I was wondering if you could answer a question of mine. I got a 02 SE-R (NOT SpecV), so I got the 16 inch rims. At one point I wanted the SpecV rims but after checking out lots of information, I noticed that they all bend too easily and I don't want that problem, so I'm going to stick with my 16 inches, however, I would like to change my tires and I would like something a bit more wide.

The current tires I have are the stock 195/55/R16. I was wondering if I can put wider tires on those rims? I'm not entirely sure how tire sizes work. I know that 195 is the width of the tire, 55 the height of the tire (well between the top and the "hole") and 16 is the size of the hole (I don't know the terms, so sue me  ).

Anyways, I was wondering if the width is dependant on the mag? Well I'm sure it is somehow, but some people tell me that I could fit a 205/55/R16 on the rims without a problem.

Is this true? Summer is coming and I only have the stock 4 Season tires. I want performance tires (i know which I want - but they don't have it in 195/55/R16).

Thanks for the info!


----------



## chimmike (Oct 17, 2002)

205 fits perfectly fine, but don't go any higher than that. I'd say for great handling, 205/45 series would be good.


----------



## Yamakasi (Jun 11, 2003)

chimmike said:


> 205 fits perfectly fine, but don't go any higher than that.

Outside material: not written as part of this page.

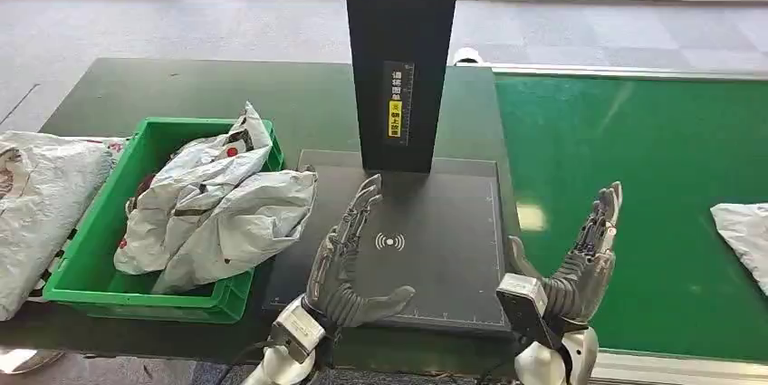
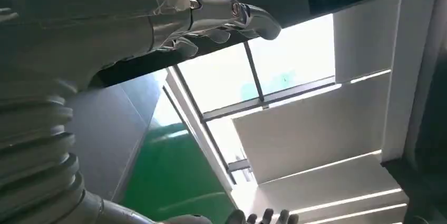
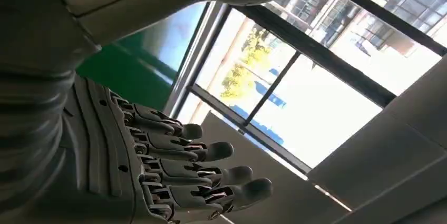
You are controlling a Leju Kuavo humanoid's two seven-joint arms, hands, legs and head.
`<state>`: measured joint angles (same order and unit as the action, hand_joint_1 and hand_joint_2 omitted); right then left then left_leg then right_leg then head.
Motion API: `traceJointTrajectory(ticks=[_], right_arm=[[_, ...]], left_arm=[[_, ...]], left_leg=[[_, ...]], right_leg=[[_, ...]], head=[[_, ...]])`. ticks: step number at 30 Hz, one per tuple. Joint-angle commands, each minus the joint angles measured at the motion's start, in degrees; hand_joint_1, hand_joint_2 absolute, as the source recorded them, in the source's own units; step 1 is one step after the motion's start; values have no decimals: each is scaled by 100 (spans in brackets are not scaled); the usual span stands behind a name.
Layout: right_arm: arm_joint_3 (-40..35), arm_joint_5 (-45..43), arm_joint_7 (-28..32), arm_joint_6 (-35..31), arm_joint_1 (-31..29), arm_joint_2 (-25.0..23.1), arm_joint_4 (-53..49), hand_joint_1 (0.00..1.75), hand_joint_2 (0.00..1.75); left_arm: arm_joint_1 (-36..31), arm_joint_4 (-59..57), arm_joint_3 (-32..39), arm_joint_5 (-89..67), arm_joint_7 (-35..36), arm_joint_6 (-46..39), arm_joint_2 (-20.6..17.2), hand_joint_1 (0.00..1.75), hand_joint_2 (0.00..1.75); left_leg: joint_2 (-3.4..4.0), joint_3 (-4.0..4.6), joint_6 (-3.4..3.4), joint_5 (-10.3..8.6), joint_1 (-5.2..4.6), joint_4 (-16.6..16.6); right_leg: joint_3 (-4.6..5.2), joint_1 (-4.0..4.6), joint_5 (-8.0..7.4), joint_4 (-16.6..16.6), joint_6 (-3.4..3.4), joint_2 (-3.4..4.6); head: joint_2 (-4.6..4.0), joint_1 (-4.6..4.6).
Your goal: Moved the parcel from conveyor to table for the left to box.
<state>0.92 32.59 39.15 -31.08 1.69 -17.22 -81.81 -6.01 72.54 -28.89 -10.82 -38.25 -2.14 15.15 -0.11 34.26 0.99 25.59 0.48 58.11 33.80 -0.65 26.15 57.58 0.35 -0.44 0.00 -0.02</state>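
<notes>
A white parcel (image 1: 744, 240) lies on the green conveyor (image 1: 634, 186) at the far right edge, partly cut off. My right hand (image 1: 584, 263) is raised above the conveyor's near left corner, fingers straight and apart, holding nothing; the right wrist view shows its fingers (image 3: 179, 171) spread. My left hand (image 1: 349, 263) hovers over the dark scanner pad (image 1: 444, 222), open and empty, thumb out. The green box (image 1: 100, 258) on the left holds several grey-white parcels (image 1: 217, 204).
A black scanner column (image 1: 401, 50) stands behind the pad. More grey bags (image 1: 36, 204) lie left of the green box on the dark table (image 1: 181, 86). The conveyor belt between my right hand and the parcel is bare green.
</notes>
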Motion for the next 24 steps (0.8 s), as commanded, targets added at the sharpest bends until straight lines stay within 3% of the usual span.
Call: traceJointTrajectory(ticks=[1, 6, 12, 23, 24], right_arm=[[-166, 132, -121, -88, -165, 122, 364, 0, 175], [288, 1462, -834, -892, -541, 318, 1151, 0, 175], [2599, 3866, -1025, -892, -1163, -38, 1074, 0, 175], [2599, 3866, -1025, -892, -1163, -38, 1074, 0, 175], [2846, 4194, -1091, -892, -1220, -117, 939, 0, 175]], left_arm=[[-57, -351, 350, -34, -175, 22, 25, 0, 175], [-78, -531, 665, -23, -175, -8, 136, 0, 175], [-93, -660, 763, -279, -175, -125, 228, 0, 175], [-93, -660, 763, -279, -175, -125, 228, 0, 175], [-99, -677, 764, -322, -175, -167, 240, 0, 175]], left_leg=[[10, -15, -2, 1, -2, -10], [17, -26, -4, -2, 1, -20], [-7, -12, -5, -5, -6, -10], [-1, -10, -2, 0, -2, -3], [1, -18, -3, -1, -1, -10]], right_leg=[[-11, -2, -2, -8, -2, 11], [-22, 1, -9, -23, -1, 19], [-11, -6, -2, -9, 2, -6], [-8, -3, -2, -6, 0, 2], [-15, -2, -4, -13, -1, 4]], head=[[0, 0], [0, 2], [0, 2], [0, 2], [0, 2]])
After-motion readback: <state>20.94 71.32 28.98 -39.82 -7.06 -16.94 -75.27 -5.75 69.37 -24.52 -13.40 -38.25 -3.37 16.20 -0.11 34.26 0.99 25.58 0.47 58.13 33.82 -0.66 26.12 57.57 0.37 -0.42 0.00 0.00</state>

I'd say for great handling, 205/45 series would be good.


Thanks for the info!


----------



## Blank (Aug 21, 2003)

oh and just so you know... 195 is the width... 55 is the height of the sidewall of the tire in relation to the width, so a 195/55 would be shorter then a 205/55, thats why mike has recommended 205/45's, they are wider but around the same height... and the last number is the size of the rim they will fit on... in your case 16 inches... just remember, the middle number is based on the first number, so if you change the first number up, the middle one should go down...


----------



## KrAsH (Jan 29, 2004)

I have exactly the same rims on my SE and since the stock Firehawks were finished, I've been running 205/55/16's on these rims for my winter and summer tires, since it is too hard to find 195's in my area. Here's a picture of them with my winter tires on:










So here, you have confirmation that they actually work. I compared the height of the 205's vs the 195's and there was no visible difference.

By the way, in tire sizes, the first number is the width of the sole in millimeters, the second is the profile and is actually the percentage of your tire width (ex. 205/55's will have a profile height of 112.75mm), and the last number, of course, is the inner diameter in inches.

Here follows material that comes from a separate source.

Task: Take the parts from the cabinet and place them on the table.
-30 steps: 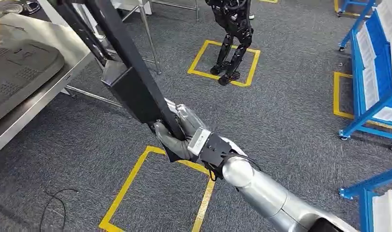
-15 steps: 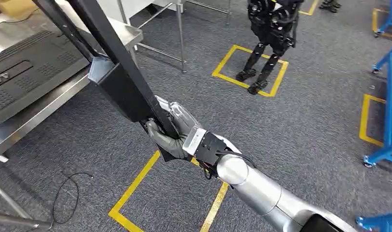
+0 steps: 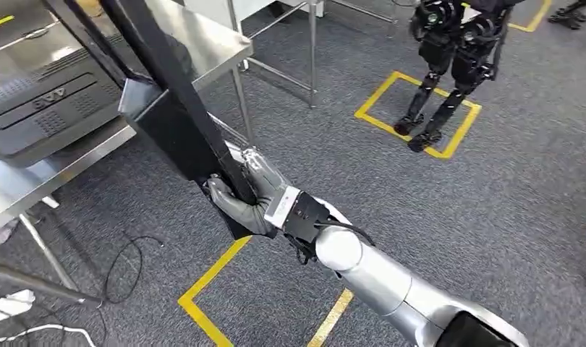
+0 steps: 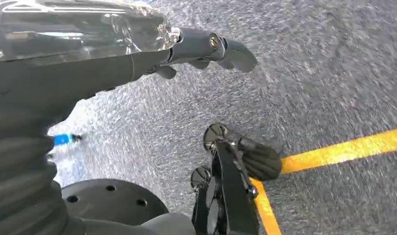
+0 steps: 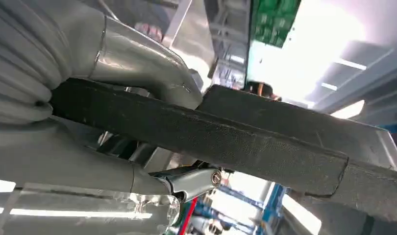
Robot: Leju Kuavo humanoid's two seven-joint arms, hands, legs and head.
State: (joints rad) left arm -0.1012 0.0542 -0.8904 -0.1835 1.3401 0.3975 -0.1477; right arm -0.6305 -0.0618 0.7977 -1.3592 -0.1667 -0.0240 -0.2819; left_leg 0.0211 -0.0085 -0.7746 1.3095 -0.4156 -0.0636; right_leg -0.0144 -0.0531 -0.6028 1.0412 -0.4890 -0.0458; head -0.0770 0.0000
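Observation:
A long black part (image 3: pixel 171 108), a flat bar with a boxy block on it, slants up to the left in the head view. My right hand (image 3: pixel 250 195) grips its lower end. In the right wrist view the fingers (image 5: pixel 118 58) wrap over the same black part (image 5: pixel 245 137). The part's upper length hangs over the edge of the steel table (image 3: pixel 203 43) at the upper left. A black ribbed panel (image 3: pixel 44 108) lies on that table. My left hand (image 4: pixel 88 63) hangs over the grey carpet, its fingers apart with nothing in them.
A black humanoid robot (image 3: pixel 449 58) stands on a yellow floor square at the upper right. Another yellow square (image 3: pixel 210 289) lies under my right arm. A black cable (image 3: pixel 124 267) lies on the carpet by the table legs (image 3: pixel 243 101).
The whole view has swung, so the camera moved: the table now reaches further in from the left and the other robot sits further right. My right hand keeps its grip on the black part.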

For racing, I'm using 225/50/16's, but I highly doubt those will fit well on the stockers. They're on 16x7.5 rims.


----------



## Yamakasi (Jun 11, 2003)

blankgazex said:


> oh and just so you know... 195 is the width... 55 is the height of the sidewall of the tire in relation to the width, so a 195/55 would be shorter then a 205/55, thats why mike has recommended 205/45's, they are wider but around the same height... and the last number is the size of the rim they will fit on... in your case 16 inches... just remember, the middle number is based on the first number, so if you change the first number up, the middle one should go down...


Thanks for that information, I was unaware that the second number (height of the sidewall) was in relation to the width. You might of saved me some trouble


----------